Work request:
Return the listing exactly, please; no pictures.
§ §
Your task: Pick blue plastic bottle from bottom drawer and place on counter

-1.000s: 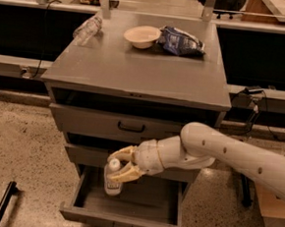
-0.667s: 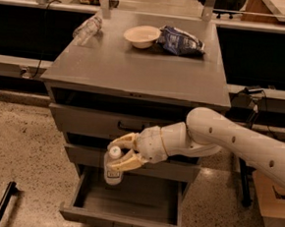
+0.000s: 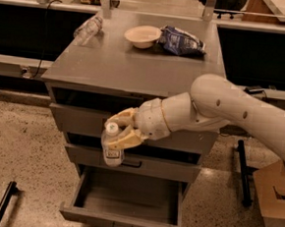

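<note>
Bottle (image 3: 112, 152) hangs in your claw (image 3: 118, 133), pinched near its top, up over the open drawer (image 3: 124, 216) and lower than the bench (image 3: 131, 68). It looks light, thin and slick. Hold it gently, because a hard squeeze may crush it.

Lab, grey drawer cabinet (image 3: 136, 68), black benches (image 3: 21, 27), speckled floor (image 3: 22, 140), hand (image 3: 117, 133) at cabinet front

Bottle (image 3: 112, 155) partly hidden by pincer (image 3: 114, 132)
</note>
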Robot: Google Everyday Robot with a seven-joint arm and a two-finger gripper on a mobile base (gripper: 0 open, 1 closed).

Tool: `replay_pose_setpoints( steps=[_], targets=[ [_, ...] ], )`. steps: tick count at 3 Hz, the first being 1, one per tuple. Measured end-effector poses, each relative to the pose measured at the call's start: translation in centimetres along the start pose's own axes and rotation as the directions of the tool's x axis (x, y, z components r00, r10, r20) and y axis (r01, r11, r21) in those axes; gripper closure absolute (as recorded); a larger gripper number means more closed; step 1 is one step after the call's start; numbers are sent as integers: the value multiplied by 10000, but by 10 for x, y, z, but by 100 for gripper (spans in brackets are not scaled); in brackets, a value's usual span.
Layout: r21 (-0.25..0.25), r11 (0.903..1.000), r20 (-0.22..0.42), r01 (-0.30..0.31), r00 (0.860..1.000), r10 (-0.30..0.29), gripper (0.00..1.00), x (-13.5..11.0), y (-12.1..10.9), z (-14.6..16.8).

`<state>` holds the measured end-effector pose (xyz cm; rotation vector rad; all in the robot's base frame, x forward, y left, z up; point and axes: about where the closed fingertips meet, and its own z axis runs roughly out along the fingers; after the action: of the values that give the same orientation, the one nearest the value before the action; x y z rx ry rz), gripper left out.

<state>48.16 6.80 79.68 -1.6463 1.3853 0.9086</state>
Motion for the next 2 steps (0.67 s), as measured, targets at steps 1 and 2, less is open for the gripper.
replay_pose_setpoints(
  steps=[1,2],
  targets=[
    [468,9988,-419,-128,9990,148,100,-36,-23,-27],
    [908,9957,-1015,-165,9945,257,100,-70,-44,-47]
  ],
)
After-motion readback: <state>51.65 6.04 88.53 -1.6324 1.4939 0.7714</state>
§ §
Answer space:
Your task: Pick blue plastic bottle from bottom drawer and place on counter

-1.000s: 
-0.667s: 
+0.000s: 

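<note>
Bottle (image 3: 112, 152) hangs in your claw (image 3: 118, 133), pinched near its top, up over the open drawer (image 3: 124, 216) and lower than the bench (image 3: 131, 68). It looks light, thin and slick. Hold it gently, because a hard squeeze may crush it.

Lab, grey drawer cabinet (image 3: 136, 68), black benches (image 3: 21, 27), speckled floor (image 3: 22, 140), hand (image 3: 117, 133) at cabinet front

Bottle (image 3: 112, 155) partly hidden by pincer (image 3: 114, 132)
</note>
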Robot: Google Everyday Robot with a seven-joint arm and a two-finger gripper on a mobile base (gripper: 0 open, 1 closed).

Tool: `replay_pose_setpoints( steps=[_], targets=[ [_, ...] ], )`. steps: tick count at 3 Hz, the first being 1, one per tuple. Measured end-effector poses, each relative to the pose measured at the call's start: translation in centimetres along the start pose's own axes and rotation as the directions of the tool's x axis (x, y, z components r00, r10, r20) and y axis (r01, r11, r21) in those axes; gripper closure absolute (as recorded); a larger gripper number means more closed; step 1 is one step after the call's start; numbers are sent as integers: the value multiplied by 10000, but by 10 for x, y, z, but by 100 for gripper (spans in brackets are not scaled); in brackets, a value's usual span.
Layout: r21 (-0.25..0.25), r11 (0.903..1.000), r20 (-0.22..0.42), r01 (-0.30..0.31), r00 (0.860..1.000), r10 (-0.30..0.29), gripper (0.00..1.00), x (-13.5..11.0), y (-12.1..10.9), z (-14.6..16.8).

`<state>` holds the measured end-effector pose (xyz cm; rotation vector rad; all in the robot's base frame, x forward, y left, z up; point and axes: about where the closed fingertips meet, and its own z axis runs roughly out along the fingers; after the action: of the values that give the same orientation, the one nearest the value before the action; x y z rx ry rz), gripper left out.

<state>48.16 6.80 79.68 -1.6463 1.3853 0.9086</state>
Motion for the next 2 steps (0.67 s), as measured, targets at steps 1 and 2, less is open for the gripper.
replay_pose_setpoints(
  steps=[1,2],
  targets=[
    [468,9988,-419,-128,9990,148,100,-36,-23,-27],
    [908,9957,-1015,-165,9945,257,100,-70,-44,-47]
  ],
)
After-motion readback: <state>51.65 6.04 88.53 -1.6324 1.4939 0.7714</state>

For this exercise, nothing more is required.